◆ **WORK ITEM**: Produce a perfect copy of the listing, matching each line.

◆ **PROVIDED MATERIAL**:
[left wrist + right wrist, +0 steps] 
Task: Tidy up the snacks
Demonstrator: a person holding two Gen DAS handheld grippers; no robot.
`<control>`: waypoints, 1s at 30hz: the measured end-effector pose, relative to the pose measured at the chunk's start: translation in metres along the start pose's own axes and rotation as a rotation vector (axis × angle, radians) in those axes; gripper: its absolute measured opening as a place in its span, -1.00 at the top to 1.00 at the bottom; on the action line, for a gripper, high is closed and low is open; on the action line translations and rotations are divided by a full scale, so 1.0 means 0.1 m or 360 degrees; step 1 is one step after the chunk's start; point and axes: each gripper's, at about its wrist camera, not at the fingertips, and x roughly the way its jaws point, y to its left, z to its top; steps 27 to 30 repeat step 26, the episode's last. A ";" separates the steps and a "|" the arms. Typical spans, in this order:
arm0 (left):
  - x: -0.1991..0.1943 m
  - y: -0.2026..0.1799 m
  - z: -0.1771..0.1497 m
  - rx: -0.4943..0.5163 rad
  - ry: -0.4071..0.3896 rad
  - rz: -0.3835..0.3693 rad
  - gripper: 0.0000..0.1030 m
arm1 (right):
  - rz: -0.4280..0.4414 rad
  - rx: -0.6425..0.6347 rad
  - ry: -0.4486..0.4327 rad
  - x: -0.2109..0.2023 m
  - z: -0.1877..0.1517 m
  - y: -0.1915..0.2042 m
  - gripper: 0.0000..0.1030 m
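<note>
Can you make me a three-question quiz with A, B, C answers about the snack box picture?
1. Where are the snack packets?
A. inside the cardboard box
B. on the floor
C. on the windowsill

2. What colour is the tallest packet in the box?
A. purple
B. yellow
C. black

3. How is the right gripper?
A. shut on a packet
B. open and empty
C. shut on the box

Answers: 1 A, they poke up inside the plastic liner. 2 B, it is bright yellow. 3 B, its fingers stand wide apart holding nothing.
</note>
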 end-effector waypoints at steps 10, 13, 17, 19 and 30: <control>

◆ **SOLUTION FOR THIS TASK**:
[left wrist + right wrist, +0 steps] 
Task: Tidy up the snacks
Demonstrator: a person holding two Gen DAS handheld grippers; no robot.
`<control>`: waypoints, 1s at 30hz: the measured end-effector pose, relative to the pose measured at the chunk's start: translation in metres along the start pose's own axes and rotation as a rotation vector (axis × angle, radians) in those axes; gripper: its absolute measured opening as a place in its span, -1.00 at the top to 1.00 at the bottom; on the action line, for a gripper, high is closed and low is open; on the action line translations and rotations are divided by a full scale, so 1.0 means 0.1 m or 360 degrees; step 1 is one step after the chunk's start; point and axes: each gripper's, at about its wrist camera, not at the fingertips, and x roughly the way its jaws point, y to its left, z to its top; steps 27 to 30 repeat step 26, the episode's last. A ";" separates the steps and a "|" the arms. Typical spans, in this order:
arm0 (left):
  - x: -0.1991..0.1943 m
  - y: -0.2026..0.1799 m
  - z: -0.1771..0.1497 m
  - rx: -0.4943..0.5163 rad
  - ry: -0.4071..0.3896 rad
  - rz: -0.3835..0.3693 rad
  - gripper: 0.0000..0.1030 m
arm1 (right):
  - rz: -0.4280..0.4414 rad
  - rx: -0.6425..0.6347 rad
  - ry: -0.4486..0.4327 rad
  - x: -0.2109..0.2023 m
  - z: -0.1877..0.1517 m
  - y: -0.1915..0.2042 m
  - gripper: 0.0000..0.1030 m
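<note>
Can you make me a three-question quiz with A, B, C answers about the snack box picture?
1. Where are the snack packets?
A. inside the cardboard box
B. on the floor
C. on the windowsill

2. What colour is the tallest packet in the box?
A. purple
B. yellow
C. black

3. How is the right gripper?
A. shut on a packet
B. open and empty
C. shut on the box

Answers: 1 A, they poke up inside the plastic liner. 2 B, it is bright yellow. 3 B, its fingers stand wide apart holding nothing.
</note>
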 end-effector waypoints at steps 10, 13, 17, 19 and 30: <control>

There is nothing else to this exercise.